Tuesday, February 26, 2013

What is the atmosphere of "The Portable Phonograph"?

The atmosphere is cold, bleak, dark, wretched, nearly unbearable and uninhabitable. It is the atmosphere of a wasteland. These four men seem doomed. They are being reduced to a primitive existence without the survival experience of the American Indians who lived there before them. Furthermore, the land has been ruined by the climatic conditions created by the atomic war. They are civilized men who have lost their civilization, and they are consequently lost without it. It seems like winter but it might be summer. The poisoned atmosphere has brought about a permanent winter.



Out of the sunset, through the dead, matted grass and isolated weed stalks of the prairie, crept the narrow and deeply rutted remains of a road.



There must have been land warfare in addition to the violent exchange of nuclear bombs and missiles.



The frozen mud still bore the toothed impress of great tanks...

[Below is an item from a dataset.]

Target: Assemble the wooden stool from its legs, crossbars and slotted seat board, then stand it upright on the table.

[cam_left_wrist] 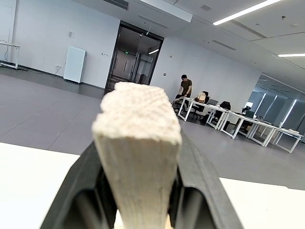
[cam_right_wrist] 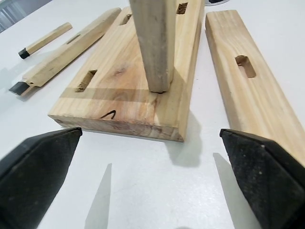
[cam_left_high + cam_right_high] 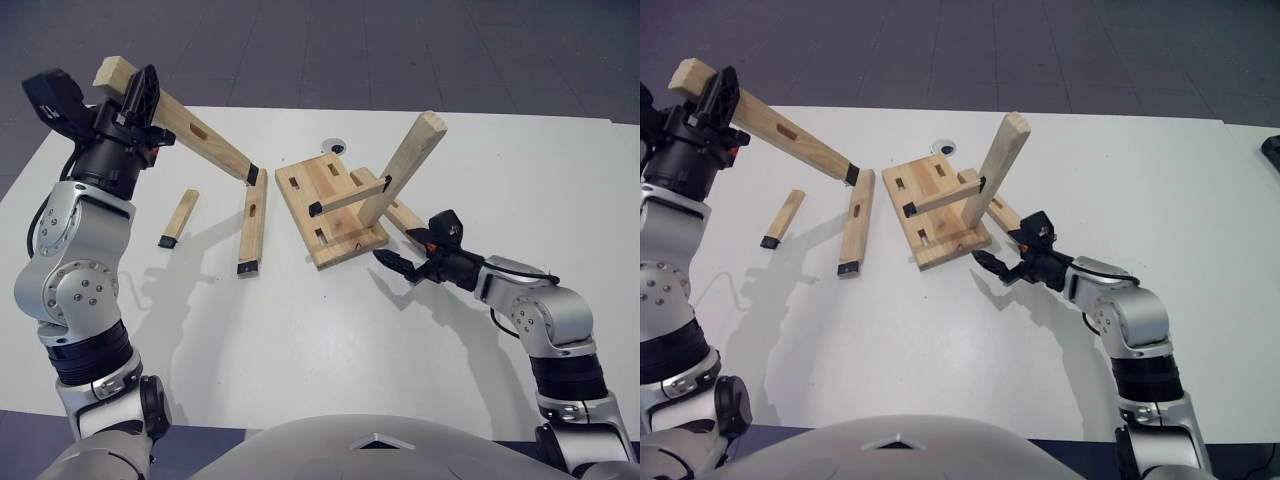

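The left gripper [image 3: 140, 95] is clamped near the top of a lifted leg [image 3: 205, 137], stiff, light wood best gripped clear of its slot, while the right gripper [image 3: 397, 268] gapes wide just beside the seat board [image 3: 300, 190], flat on the table [image 3: 300, 350]

The held leg [image 1: 137, 157] is seen end-on, so its long side is hidden. The fingers [image 1: 205, 200] of the left pincer [image 1: 140, 143] are cut off by the picture's edge. The standing leg [image 2: 153, 43] and the lying leg [image 2: 248, 81] are cut off too. A dark thing [image 3: 1272, 148] beside the desk [image 3: 1140, 180] is cut off; what it is cannot be told.
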Tool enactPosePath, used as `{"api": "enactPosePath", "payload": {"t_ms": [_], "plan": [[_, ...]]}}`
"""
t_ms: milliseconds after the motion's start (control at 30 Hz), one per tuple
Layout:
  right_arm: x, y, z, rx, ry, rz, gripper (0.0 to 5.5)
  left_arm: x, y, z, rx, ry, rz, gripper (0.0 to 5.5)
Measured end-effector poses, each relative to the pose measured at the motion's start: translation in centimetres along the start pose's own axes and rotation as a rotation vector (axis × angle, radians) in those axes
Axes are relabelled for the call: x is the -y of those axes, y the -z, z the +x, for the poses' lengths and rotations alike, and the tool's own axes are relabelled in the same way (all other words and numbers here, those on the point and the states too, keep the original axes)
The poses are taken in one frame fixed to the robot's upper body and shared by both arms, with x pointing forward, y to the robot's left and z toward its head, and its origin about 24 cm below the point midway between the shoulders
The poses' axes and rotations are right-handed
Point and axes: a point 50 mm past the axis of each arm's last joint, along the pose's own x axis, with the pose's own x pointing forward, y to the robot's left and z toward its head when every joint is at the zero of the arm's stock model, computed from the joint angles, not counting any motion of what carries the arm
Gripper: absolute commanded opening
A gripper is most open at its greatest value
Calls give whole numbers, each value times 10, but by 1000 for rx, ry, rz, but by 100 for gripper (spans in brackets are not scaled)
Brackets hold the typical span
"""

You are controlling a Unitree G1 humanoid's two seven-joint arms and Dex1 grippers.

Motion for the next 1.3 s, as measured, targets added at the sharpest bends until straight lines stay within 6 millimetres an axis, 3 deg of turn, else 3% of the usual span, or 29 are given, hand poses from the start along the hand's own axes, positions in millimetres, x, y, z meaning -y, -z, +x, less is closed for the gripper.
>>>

The setting with its atmosphere of desolation and despair plays an unusually important role in this story because the author's intention is to paint a word-picture of the aftermath of an atomic holocaust as a warning. This was the kind of aftermath that many people feared during the Cold War, although few had the ability to imagine it as vividly as Walter Van Tilburg Clark.


When William Faulkner received the Nobel Prize in Literature in 1951 he told the assembled audience:



Our tragedy today is a general and universal physical fear so long sustained by now that we can even bear it. There are no longer problems of the spirit. There is only the question: When will I be blown up? 



By some miracle, humanity managed to survive that perilous phase of history, but the danger has not completely vanished. There are still enough atomic weapons in existence to bring about the reality Clark envisioned.